This repository accompanies the paper "PatentMatch: A Dataset for Matching Patent Claims & Prior Art" by Julian Risch, Nicolas Alder, Christoph Hewel and Ralf Krestel. It contains source code describing the data collection process. The dataset can be downloaded here. The paper is published on arxiv.org. Example code that shows how to use the dataset to train a BERT model is also available on Github here.
If you use our work, please cite our paper PatentMatch: A Dataset for Matching Patent Claims & Prior Art as follows:
@article{risch2020match,
title={{PatentMatch}: A Dataset for Matching Patent Claims with Prior Art},
author={Risch, Julian and Alder, Nicolas and Hewel, Christoph and Krestel, Ralf},
year={2020},
journal = {ArXiv e-prints},
eprint={2012.13919},
archivePrefix={arXiv},
primaryClass={cs.CL},
}
The basis of our dataset is the EP full-text data for text analytics by the EPO. It contains the XML formatted full-texts and publication meta-data of all filed patent applications and published patent documents processed by the EPO since 1978. From 2012 onwards, the search reports for all patent applications are also included. In these reports, patent examiners cite paragraphs from prior art documents if these paragraphs are relevant for judging the novelty and inventive step of an application claim. While there are no search reports available for applications filed before 2012, these older applications are still contained in our dataset because their corresponding published patent documents are frequently referenced as prior art. We use the available search reports to create a dataset of claims of patent applications matched with prior art, more precisely, paragraphs of cited “X” documents and “A” documents. Our data processing pipeline uses Elasticsearch for storing and searching through this large corpus of about 200GB text data.

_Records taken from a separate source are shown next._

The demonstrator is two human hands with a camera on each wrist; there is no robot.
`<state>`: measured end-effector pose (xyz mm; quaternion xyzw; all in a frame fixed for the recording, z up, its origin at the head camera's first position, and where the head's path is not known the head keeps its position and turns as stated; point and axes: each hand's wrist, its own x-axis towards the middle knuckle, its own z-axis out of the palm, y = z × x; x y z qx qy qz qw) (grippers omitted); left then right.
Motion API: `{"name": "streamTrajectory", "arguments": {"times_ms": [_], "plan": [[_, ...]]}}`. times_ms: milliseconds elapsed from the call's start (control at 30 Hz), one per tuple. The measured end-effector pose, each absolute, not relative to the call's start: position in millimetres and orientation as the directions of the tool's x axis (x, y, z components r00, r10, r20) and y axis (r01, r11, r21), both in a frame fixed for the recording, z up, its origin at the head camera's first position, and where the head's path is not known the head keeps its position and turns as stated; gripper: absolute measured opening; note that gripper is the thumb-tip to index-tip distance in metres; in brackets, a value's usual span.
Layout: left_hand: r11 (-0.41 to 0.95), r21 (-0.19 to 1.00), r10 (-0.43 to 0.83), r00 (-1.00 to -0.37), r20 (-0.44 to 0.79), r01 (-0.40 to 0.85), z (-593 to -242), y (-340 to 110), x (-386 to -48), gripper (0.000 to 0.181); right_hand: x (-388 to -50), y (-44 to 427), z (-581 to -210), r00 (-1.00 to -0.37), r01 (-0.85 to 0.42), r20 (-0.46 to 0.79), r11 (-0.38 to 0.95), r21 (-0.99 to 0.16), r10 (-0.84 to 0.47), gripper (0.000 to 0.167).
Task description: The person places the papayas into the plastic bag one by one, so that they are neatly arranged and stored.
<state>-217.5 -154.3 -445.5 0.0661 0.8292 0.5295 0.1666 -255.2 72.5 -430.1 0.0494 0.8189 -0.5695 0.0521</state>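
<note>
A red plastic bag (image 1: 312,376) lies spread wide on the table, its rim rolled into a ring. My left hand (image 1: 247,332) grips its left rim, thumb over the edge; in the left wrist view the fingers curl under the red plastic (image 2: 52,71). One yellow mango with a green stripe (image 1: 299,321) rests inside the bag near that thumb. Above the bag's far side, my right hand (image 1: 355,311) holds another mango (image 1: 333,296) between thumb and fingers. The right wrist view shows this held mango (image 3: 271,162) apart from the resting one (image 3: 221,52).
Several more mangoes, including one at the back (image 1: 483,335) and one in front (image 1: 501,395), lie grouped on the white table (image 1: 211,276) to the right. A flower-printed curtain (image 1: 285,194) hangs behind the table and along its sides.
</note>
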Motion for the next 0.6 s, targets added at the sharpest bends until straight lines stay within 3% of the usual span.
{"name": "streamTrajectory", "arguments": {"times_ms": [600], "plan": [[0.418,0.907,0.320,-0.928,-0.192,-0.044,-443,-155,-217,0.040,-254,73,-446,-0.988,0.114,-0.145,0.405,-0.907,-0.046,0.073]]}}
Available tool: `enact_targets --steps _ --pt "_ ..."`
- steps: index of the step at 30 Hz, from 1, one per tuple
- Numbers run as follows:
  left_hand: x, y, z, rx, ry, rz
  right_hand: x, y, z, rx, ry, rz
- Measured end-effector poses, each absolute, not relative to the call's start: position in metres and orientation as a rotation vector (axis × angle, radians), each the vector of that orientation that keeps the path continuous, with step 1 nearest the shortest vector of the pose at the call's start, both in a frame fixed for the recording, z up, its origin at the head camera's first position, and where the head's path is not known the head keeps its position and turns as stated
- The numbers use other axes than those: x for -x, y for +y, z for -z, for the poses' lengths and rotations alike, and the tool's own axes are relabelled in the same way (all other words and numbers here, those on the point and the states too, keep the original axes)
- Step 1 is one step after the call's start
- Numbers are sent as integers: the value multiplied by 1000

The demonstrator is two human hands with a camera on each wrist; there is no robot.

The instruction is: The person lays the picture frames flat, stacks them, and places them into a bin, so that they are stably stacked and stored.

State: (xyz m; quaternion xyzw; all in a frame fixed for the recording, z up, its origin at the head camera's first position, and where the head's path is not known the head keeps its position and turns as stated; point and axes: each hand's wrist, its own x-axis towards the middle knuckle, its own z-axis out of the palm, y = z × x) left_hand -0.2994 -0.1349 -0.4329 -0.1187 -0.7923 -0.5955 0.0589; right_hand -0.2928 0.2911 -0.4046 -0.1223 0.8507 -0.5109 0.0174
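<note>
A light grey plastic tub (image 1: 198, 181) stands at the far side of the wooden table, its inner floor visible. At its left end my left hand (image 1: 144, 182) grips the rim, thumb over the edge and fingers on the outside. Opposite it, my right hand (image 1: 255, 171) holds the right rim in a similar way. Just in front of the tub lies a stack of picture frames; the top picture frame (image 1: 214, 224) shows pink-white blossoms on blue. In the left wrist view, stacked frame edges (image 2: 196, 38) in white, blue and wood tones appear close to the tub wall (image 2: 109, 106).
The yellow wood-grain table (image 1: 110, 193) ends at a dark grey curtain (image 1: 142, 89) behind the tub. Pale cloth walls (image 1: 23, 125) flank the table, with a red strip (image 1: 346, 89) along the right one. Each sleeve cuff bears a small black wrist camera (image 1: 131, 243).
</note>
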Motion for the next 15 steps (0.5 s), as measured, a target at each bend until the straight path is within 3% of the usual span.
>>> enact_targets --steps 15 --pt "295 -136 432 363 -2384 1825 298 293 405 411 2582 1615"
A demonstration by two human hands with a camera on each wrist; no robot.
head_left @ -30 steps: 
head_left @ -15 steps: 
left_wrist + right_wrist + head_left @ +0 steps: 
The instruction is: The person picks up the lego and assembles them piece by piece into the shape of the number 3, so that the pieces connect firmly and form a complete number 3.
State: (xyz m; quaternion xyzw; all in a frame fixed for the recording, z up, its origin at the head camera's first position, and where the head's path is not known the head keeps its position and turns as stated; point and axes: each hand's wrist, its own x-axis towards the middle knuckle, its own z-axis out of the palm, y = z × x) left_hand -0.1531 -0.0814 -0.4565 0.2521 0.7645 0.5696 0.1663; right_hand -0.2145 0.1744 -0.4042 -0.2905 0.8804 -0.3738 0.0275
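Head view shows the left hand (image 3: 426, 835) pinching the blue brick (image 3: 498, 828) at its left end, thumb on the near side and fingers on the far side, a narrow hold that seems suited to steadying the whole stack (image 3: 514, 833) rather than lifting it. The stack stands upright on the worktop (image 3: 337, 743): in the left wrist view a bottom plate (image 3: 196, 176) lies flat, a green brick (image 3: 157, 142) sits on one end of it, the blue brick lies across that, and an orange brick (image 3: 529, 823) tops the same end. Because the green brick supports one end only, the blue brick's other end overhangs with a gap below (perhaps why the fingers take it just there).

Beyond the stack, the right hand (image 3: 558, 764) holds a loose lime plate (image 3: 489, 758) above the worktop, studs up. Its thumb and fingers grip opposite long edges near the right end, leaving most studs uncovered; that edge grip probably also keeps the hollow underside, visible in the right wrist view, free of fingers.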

Elasticsearch is a search engine that allows to query indexed data. To make use of the patent datasets, we upload and index the data into our elasticsearch engine, so we have an uniform and instant access to the data via queries. Further work is based on that access. As a first step, an XML parser extracts the full text and meta-data from the raw XML files. Further, for each citation within a search report, it extracts claim number, patent application ID, date, paragraph number, and the type of the references, i.e., “X” document or “A” document. The extracted information is then uploaded into a predefined schema to our elasticsearch engine. The predefined schema corresponds to the "Fields" listing of each processed dataset.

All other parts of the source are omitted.